At Plan 9 I bought an $8 used CD called Candy Apple Grey by Hüsker Dü. Coming out in 1986, it was their first release on the Warner Brothers label. Listening to it today, I noticed that there is something always missing from Hüsker Dü that I really like in Bob Mould's other projects. I don't like Grant Hart (the other major Hüsker and no relation of Matthew Hart), but he's actually better than usual on this album. Perhaps it's the production that is lacking, because I can hear Mould's guitar in there, and I like it just as much, but it is lost in his over-delivered lyrics. My feeling is that as he grew older and calmed down, his voice sounded better.
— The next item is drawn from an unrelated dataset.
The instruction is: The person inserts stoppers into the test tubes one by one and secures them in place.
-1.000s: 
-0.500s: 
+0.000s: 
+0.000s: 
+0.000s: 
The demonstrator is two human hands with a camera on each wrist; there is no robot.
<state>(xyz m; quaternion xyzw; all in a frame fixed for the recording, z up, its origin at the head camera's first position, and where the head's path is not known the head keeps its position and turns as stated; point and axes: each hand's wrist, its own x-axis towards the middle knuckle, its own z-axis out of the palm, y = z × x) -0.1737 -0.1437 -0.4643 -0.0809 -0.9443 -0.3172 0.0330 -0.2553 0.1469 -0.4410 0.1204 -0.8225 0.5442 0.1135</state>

I watched Bad Taste yet again, this time with housemate Andrew. He was so grossed out he had to stop watching. Monster Boy and Cecelia the Brazilian Girl came by towards the end. They were to be doing a music show at WTJU coinciding with my Comet shift tonight. I said I'd listen, but I really couldn't, because the radio noise in the server room overwhelms all radio stations at WTJU's frequency. Besides, after Monster Boy and Cecelia insulted me by telling me not to call in and request Guided by Voices, I preferred to just listen to my own music anyway. I don't mock them for their musical tastes, some of which are pretty bad.